[Data items]
○ ○ ○ ○ ○ ○ ○

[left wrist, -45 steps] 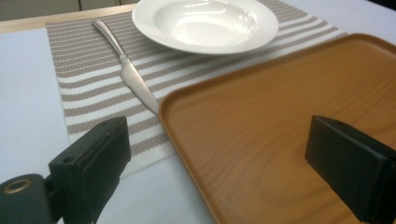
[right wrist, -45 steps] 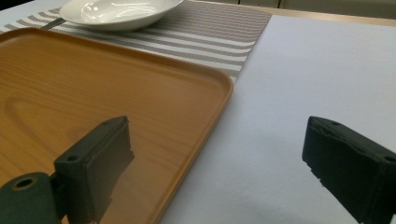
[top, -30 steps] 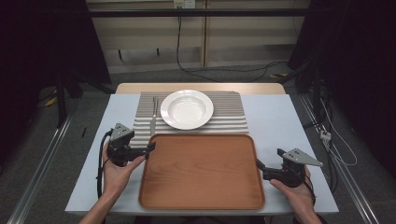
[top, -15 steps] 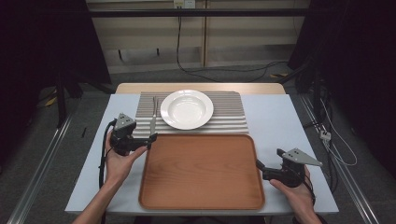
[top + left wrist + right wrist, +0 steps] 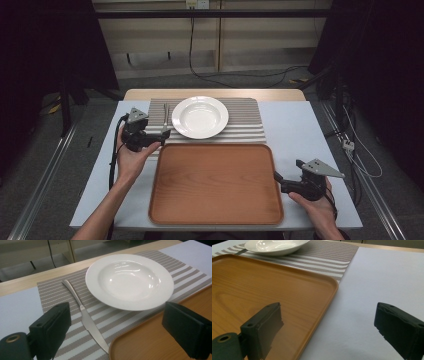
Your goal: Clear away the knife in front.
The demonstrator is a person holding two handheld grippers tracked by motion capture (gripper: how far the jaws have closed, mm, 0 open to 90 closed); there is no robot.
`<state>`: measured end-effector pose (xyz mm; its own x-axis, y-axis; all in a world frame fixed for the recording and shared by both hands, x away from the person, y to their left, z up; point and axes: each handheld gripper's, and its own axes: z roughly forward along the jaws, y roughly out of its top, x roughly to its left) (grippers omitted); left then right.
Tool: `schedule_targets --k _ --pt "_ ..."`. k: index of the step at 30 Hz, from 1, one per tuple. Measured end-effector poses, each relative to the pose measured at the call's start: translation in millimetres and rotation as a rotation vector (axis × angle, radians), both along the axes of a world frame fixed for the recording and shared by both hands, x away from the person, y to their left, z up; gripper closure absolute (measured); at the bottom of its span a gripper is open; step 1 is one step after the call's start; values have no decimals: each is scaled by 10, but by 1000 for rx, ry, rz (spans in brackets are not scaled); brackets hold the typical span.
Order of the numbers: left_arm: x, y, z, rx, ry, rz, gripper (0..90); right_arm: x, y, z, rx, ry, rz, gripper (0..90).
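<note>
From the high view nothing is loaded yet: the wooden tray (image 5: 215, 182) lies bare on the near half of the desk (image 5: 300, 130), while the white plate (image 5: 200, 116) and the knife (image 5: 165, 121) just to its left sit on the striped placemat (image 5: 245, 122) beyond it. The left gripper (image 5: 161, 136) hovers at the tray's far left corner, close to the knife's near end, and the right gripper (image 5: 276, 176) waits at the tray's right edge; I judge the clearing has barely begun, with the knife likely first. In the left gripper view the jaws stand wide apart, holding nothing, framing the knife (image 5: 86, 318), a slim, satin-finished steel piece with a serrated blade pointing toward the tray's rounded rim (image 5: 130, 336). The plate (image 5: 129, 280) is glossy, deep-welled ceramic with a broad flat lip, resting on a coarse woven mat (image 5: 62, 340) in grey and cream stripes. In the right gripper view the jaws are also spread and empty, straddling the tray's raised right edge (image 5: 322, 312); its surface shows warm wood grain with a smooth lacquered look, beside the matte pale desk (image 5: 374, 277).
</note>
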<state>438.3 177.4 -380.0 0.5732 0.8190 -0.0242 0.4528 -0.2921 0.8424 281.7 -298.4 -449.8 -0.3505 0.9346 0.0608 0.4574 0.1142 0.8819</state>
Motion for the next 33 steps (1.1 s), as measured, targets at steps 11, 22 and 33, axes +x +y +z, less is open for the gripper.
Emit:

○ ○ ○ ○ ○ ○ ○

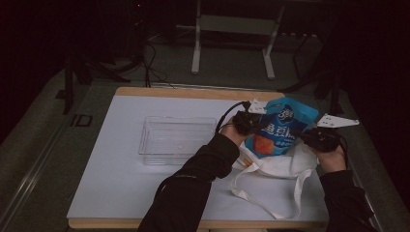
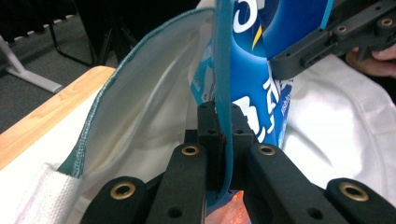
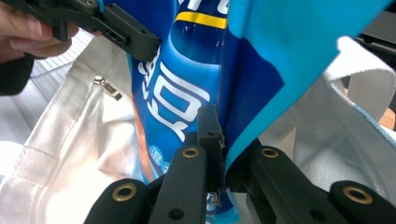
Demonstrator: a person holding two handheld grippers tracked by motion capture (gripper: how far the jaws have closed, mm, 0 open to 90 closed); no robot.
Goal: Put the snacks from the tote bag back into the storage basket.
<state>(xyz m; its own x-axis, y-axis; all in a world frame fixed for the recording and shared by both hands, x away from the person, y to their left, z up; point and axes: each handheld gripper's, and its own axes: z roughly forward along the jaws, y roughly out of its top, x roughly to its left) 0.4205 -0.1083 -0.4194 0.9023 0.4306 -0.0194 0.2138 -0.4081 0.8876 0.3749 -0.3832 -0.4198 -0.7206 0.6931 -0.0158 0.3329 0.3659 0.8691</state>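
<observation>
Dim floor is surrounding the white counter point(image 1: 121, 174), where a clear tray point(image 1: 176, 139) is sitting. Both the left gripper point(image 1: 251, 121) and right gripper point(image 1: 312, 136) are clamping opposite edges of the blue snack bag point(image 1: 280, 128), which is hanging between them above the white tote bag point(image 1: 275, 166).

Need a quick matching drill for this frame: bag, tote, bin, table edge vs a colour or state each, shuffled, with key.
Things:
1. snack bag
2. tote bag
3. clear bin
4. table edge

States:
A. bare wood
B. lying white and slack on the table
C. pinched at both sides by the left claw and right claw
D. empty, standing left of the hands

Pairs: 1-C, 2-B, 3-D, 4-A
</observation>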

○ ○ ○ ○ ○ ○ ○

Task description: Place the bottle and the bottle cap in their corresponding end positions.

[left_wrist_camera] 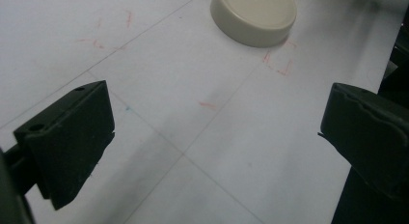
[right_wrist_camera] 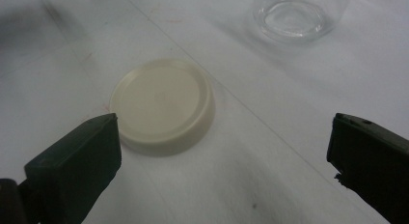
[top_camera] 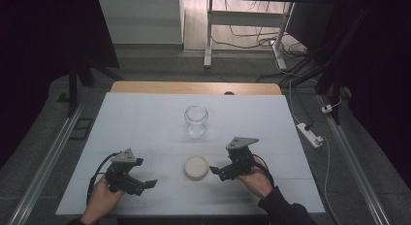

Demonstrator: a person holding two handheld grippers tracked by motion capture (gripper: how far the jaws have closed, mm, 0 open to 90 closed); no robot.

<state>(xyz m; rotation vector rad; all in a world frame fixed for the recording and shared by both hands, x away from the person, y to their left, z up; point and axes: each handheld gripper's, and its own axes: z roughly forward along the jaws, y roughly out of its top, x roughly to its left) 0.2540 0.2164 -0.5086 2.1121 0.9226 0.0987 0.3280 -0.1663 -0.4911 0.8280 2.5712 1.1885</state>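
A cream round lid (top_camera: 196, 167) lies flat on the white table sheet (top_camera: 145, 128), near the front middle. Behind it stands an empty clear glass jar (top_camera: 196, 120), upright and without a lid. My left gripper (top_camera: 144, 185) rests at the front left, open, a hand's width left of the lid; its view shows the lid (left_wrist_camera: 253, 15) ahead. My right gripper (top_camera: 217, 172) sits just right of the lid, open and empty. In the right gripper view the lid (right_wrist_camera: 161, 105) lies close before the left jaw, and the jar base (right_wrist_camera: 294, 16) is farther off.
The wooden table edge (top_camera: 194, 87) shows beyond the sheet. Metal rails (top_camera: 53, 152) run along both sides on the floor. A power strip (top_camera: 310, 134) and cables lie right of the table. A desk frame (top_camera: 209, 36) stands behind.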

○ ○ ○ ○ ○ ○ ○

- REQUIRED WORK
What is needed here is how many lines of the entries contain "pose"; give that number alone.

- WRITTEN SOLUTION
2